We understand a foundation established to promote increased trade between Asia and Canada will be issuing a report next month that will argue for a transportation corridor to the west coast for oil and gas pipelines to allow for faster approval of new lines to move hydrocarbons to Asian markets.  At the moment there are concerns about securing approval from the many British Columbia communities that any new pipeline would pass.  Also, there are issues with the Kitimat terminal location as ships must travel 40 miles through a narrow and twisting channel requiring tug escorts, reminiscent of Valdez, Alaska, and the Exxon Valdez oil spill.  Once a ship leaves the Kitimat terminal, it has to pass through Queen Charlotte Sound, a notoriously rough body of water. 

An alternative pipeline export route would involve utilizing excess natural gas pipelines in the east and constructing some new pipeline sections in order to get the oil sands output to the Canadian East Coast allowing for it to be exported globally.  This route would be a second all-Canada option, but importantly it would increase Canada’s flexibility to sell oil sands output worldwide. 

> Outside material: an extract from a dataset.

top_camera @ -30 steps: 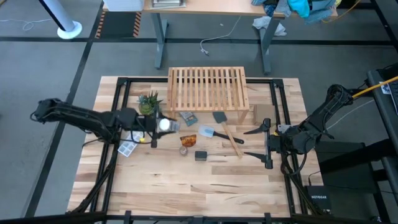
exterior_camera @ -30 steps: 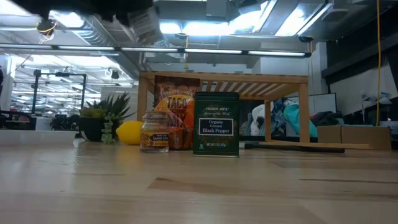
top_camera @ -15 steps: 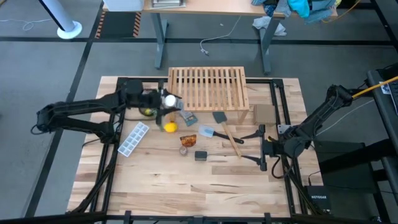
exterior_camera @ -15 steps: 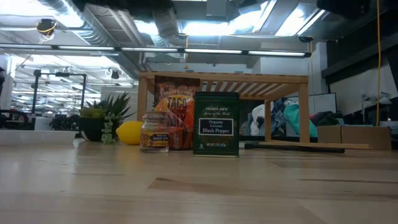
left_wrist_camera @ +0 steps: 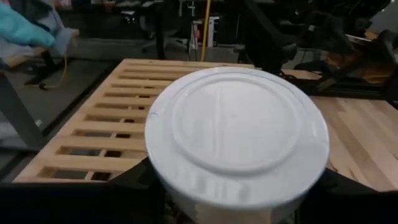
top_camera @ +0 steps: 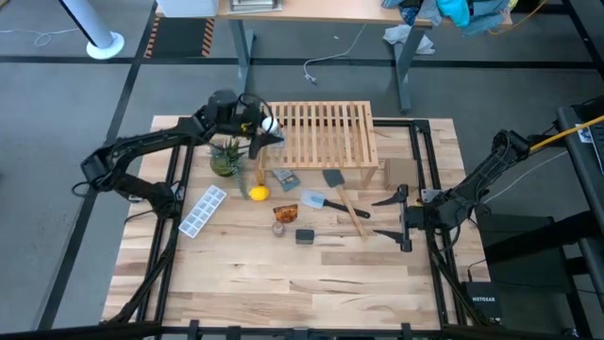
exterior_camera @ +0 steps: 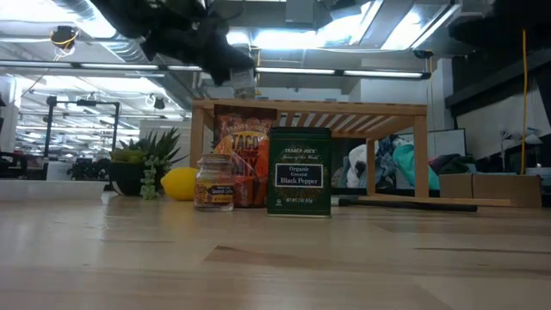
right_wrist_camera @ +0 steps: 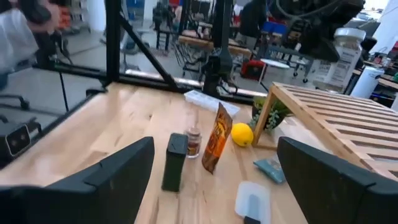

Exhibit 2.  Kitimat Terminal Opposite Queen Charlotte Islands
Kitimat Terminal Opposite Queen Charlotte    Islands
Source:  www.Google.com

As political judgments have ruled out any near-term expansion of U.S. import capacity for Canadian oil sands output that is under expansion, the Obama administration has determined that the U.S. will continue to be dependent upon oil from less politically stable countries.  This policy means we may be facing greater risk of higher oil prices than we would have if more of our imported oil came from Canada.  Don’t forget, however, that high oil prices help the green energy agenda because those expensive fuels would be more competitive with traditional fossil fuels.  With the Keystone pipeline decision, the U.S. is firmly on the road to a less secure energy future.

The Global Oil Service Industry Shows Up In Strange Places (Top)

We have just returned from a nine-day cruise of the western Caribbean in which we saw an interesting sight.  It wasn’t some offshore platforms or offshore drilling rigs.  Nor was it the idle jackup drilling rigs located across from the Galveston cruise terminal.  Rather it was what we saw while standing in the back of a jewelry store in George Town, Grand Cayman. 

Exhibit 3.  Finding Transocean In A Jewelry Store
Finding Transocean In A Jewelry Store
Source:  Betty Brooks

As we glanced down the hallway leading to a set of stairs and an elevator taking visitors to offices on the building’s upper floors, we noticed a directory sign with the Transocean (RIG-NYSE) logo.  Who would have expected to see this sight?  It goes to show how complex the organization of an international energy company must be in order for it to minimize its tax bill and at the same time increase its operating flexibility. 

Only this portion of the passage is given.